Responding to positive reviews:
A brief, personal response to a positive review shows that there’s a real person behind the business who appreciates the feedback. It doesn’t need to be long, two sentences is enough. Mention something specific from the review to show you actually read it.
❌ Weak: “Thank you for your review! We appreciate your business.”
✅ Strong: “Really glad the garden redesign turned out the way you hoped, that tricky corner was a fun challenge to work with. Hope you get plenty of use out of it this summer!”
Responding to negative reviews:
A negative review handled well is often more convincing to potential customers than a dozen positive ones. It shows you’re accountable, you take problems seriously, and you’re easy to deal with when things go wrong.
- Respond calmly and without defensiveness even if the review feels unfair
- Acknowledge the issue specifically, not generically
- Offer to resolve it offline: include your contact details or ask them to get in touch
- Never argue publicly. It always reflects worse on you than on the reviewer
If you receive a negative review you believe is genuine, reach out to the customer privately to resolve it.

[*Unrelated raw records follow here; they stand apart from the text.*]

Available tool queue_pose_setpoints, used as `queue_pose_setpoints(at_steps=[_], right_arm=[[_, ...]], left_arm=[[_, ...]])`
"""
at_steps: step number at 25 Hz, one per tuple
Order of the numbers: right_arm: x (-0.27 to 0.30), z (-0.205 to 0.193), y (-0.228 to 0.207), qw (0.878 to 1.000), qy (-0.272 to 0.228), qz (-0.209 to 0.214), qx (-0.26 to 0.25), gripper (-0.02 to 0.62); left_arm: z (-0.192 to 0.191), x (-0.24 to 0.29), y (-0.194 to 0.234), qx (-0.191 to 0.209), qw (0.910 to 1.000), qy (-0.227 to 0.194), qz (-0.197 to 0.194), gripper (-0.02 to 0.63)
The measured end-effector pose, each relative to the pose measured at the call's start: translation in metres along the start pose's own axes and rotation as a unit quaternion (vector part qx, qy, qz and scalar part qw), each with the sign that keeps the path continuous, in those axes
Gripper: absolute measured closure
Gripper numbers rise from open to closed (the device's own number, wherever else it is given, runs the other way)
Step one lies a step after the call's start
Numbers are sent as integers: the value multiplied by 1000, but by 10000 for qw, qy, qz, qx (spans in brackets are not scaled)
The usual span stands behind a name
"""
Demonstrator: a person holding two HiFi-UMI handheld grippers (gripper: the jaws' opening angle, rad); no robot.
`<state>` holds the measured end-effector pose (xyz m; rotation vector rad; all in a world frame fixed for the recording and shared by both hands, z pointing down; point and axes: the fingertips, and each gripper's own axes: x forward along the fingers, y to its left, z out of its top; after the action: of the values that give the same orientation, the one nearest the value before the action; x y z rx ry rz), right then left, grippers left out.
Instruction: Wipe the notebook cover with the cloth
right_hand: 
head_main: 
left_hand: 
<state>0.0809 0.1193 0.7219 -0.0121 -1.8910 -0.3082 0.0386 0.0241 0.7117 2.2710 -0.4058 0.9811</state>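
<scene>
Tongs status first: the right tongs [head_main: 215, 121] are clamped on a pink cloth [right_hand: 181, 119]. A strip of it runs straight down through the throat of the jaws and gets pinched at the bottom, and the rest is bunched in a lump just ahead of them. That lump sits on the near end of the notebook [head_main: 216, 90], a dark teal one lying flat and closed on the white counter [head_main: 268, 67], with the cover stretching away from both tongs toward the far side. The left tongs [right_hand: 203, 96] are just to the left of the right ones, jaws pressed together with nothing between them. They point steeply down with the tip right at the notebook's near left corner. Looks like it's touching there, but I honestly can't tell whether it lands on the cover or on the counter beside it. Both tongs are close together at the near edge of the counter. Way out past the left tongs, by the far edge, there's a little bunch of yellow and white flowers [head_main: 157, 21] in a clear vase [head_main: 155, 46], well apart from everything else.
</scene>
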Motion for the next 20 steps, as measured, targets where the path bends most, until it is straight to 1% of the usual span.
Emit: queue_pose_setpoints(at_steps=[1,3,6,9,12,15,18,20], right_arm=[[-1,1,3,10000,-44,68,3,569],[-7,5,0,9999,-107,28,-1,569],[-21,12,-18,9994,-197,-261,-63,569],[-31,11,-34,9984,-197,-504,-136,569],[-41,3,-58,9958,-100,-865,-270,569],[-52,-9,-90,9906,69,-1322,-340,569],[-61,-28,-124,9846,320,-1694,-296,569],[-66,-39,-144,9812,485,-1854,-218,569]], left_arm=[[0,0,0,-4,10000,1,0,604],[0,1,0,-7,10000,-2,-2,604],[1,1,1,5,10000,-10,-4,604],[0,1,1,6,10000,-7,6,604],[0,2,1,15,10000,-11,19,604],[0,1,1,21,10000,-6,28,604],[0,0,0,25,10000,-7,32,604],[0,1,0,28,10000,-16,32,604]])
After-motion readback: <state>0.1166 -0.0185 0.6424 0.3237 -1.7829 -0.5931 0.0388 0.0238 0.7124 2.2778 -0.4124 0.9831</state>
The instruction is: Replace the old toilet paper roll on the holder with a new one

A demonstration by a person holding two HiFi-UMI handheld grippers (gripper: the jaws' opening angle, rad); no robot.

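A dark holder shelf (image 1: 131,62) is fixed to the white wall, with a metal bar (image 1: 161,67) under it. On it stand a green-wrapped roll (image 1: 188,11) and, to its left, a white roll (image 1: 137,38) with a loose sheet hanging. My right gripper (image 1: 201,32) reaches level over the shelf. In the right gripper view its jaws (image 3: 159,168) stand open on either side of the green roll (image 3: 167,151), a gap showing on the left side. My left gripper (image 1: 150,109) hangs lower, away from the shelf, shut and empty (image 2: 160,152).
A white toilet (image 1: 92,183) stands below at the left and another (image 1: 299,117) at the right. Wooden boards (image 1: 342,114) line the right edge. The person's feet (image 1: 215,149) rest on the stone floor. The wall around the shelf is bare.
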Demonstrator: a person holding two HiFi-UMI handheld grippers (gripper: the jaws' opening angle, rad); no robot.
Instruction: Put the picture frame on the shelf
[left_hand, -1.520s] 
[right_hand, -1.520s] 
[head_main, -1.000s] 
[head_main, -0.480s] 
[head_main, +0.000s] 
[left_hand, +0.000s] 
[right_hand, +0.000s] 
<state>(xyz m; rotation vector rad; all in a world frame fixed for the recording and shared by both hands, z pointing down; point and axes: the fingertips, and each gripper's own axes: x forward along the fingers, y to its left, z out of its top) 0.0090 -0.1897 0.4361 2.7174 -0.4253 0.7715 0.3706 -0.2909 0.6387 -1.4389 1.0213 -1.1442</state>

A customer who feels heard and whose issue was addressed sometimes updates their review, but never ask them to change it directly, just focus on resolving the problem.
5. Build Reviews Into Your Business Routine
The landscaping businesses with the most reviews aren’t doing anything special, they’ve just made asking a habit rather than an afterthought. A few simple systems make the difference between occasionally getting reviews and consistently getting them.
Simple systems that work:
- Save your Google review link as a quick-access note on your phone
- Add a review request to your standard job completion checklist
- Include a QR code linking to your Google review page on your invoice or a small leave-behind card
- Set a monthly reminder to check your reviews and respond to any new ones
- Track your review count: watching it grow is genuinely motivating
If you’re starting from scratch or want to make your review profile work harder, make sure your website is set up to showcase them properly too. The Landscaper WordPress theme includes a dedicated reviews section that pulls your best testimonials front and centre. So every visitor to your site sees the social proof they need to get in touch.
Don’t ask for reviews in bulk. Sending ten review requests on the same day looks suspicious to Google and can trigger a filter that hides some of them. A steady trickle of one or two reviews per week is far better than occasional bursts.
Start Asking
The landscaping businesses with the most reviews aren’t the ones doing the best work, they’re the ones who ask consistently. Start after your next completed job and don’t stop.